**TASK PROMPT**
Give the listing again in full, exactly as it appears.

**DATA BLOCK**
'''
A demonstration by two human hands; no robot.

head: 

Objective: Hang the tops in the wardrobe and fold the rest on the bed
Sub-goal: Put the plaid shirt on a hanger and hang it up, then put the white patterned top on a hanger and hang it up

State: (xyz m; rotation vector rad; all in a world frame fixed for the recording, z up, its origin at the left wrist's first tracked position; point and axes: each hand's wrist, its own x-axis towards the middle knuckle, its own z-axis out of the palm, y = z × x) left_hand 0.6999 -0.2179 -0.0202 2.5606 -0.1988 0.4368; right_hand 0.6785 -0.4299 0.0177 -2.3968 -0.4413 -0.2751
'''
**SOLUTION FOR THIS EXERCISE**
A demonstration by two human hands; no robot.

head: 

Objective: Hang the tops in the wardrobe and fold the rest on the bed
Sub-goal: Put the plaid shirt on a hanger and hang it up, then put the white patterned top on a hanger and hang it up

State: (xyz m; rotation vector rad; all in a world frame fixed for the recording, z up, its origin at the left wrist's first tracked position; point and axes: each hand's wrist, its own x-axis towards the middle knuckle, its own z-axis out of the palm, y = z × x) left_hand 0.6999 -0.2179 -0.0202 2.5606 -0.1988 0.4368; right_hand 0.6785 -0.4299 0.0177 -2.3968 -0.4413 -0.2751

The response to the exercise is now complete.